_Supplied material:_
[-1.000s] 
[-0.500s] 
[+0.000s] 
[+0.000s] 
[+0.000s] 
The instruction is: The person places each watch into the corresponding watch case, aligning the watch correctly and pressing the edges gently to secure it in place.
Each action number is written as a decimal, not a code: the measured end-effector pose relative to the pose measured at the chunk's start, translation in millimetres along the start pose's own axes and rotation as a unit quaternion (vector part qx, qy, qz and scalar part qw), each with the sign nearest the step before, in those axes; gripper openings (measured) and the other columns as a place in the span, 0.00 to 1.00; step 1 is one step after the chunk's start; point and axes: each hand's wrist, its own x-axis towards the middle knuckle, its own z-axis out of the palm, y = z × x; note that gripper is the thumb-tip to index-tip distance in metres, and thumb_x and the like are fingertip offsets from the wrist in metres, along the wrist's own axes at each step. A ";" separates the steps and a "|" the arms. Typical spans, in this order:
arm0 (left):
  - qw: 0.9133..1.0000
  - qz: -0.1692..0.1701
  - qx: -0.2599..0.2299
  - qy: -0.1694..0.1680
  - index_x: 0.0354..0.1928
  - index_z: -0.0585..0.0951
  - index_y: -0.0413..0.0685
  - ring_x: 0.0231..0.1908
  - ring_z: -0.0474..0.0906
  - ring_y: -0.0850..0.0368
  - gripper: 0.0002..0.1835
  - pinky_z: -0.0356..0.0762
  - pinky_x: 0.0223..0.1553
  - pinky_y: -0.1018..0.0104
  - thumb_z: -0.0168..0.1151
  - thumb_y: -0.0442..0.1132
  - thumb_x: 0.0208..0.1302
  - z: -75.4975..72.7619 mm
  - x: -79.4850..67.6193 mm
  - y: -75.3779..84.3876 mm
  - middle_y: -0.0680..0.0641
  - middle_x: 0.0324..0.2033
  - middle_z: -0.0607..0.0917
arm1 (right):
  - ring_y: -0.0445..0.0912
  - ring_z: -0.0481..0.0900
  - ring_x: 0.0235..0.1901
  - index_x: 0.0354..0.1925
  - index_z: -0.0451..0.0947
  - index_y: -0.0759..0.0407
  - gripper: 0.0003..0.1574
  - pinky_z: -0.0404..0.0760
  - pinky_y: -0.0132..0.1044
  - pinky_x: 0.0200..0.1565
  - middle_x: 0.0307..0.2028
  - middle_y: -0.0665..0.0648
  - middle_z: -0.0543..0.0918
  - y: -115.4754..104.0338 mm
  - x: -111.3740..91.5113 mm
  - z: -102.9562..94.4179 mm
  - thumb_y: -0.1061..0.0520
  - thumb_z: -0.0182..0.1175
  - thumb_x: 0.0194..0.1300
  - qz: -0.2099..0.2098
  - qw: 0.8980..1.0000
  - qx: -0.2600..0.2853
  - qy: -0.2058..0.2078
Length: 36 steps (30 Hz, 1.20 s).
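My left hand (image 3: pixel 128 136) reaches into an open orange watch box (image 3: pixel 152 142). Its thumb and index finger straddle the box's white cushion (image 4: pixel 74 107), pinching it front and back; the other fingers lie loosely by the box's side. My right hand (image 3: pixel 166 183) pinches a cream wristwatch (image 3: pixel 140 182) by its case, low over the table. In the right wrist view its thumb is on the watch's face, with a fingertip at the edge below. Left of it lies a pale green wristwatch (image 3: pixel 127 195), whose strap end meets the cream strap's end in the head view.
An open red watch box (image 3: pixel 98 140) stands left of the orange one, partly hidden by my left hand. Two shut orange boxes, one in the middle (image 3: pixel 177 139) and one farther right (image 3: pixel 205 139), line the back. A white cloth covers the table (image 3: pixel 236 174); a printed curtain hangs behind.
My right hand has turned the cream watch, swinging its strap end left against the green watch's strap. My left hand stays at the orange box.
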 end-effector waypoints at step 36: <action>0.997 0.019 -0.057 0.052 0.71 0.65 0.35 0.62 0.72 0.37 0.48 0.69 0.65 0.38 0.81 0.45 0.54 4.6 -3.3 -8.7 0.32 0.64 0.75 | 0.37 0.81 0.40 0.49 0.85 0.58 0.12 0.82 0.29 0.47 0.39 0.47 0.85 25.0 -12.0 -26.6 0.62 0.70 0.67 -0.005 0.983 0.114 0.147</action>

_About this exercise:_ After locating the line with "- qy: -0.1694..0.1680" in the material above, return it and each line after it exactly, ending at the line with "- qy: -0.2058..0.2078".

_Written response:_
  - qy: -0.1694..0.1680
  - index_x: 0.0354..0.1928
  - index_z: -0.0585..0.0951
  - index_y: -0.0413..0.0685
  - ring_x: 0.0231..0.1908
  - ring_z: -0.0474..0.0906
  - ring_y: -0.0850..0.0368
  - gripper: 0.0002..0.1835
  - pinky_z: -0.0356..0.0762
  - pinky_x: 0.0223..0.1553
  - pinky_y: -0.1018..0.0104
  - thumb_z: -0.0168..0.1151
  - thumb_y: -0.0442..0.1132
  - thumb_x: 0.0208..0.1302
  - z: -75.4975..72.7619 mm
  - x: -79.4850..67.6193 mm
  - y: -75.3779..84.3876 mm
  - middle_y: -0.0680..0.0641
  - middle_x: 0.0324..0.2033
  - middle_z: -0.0607..0.0917
arm1 (right):
  - ring_y: -0.0445..0.0912
  - ring_z: -0.0481..0.0900
  - ring_x: 0.0235..0.1901
  - index_x: 0.0354..0.1925
  - index_z: -0.0451..0.0947
  - index_y: -0.0759..0.0407
  - gripper: 0.0003..0.1574
  - pinky_z: -0.0404..0.0760
  - pinky_y: -0.0132..0.1044
  - pinky_x: 0.0200..0.1565
  - middle_x: 0.0307..0.2028
  - middle_y: -0.0665..0.0648
  - middle_z: -0.0543..0.0918
  - y: -115.4754..104.0338 mm
  - x: -111.3740..91.5113 mm
  - z: -102.9562..94.4179 mm
  - thumb_y: -0.1061..0.0520
  - thumb_z: -0.0182..0.1175
  - thumb_x: 0.0194..0.1300
  - qz: -0.2099..0.2098
  - qw: 0.8980..1.0000
  - qx: -0.2600..0.2853
  - qy: -0.2058..0.2078

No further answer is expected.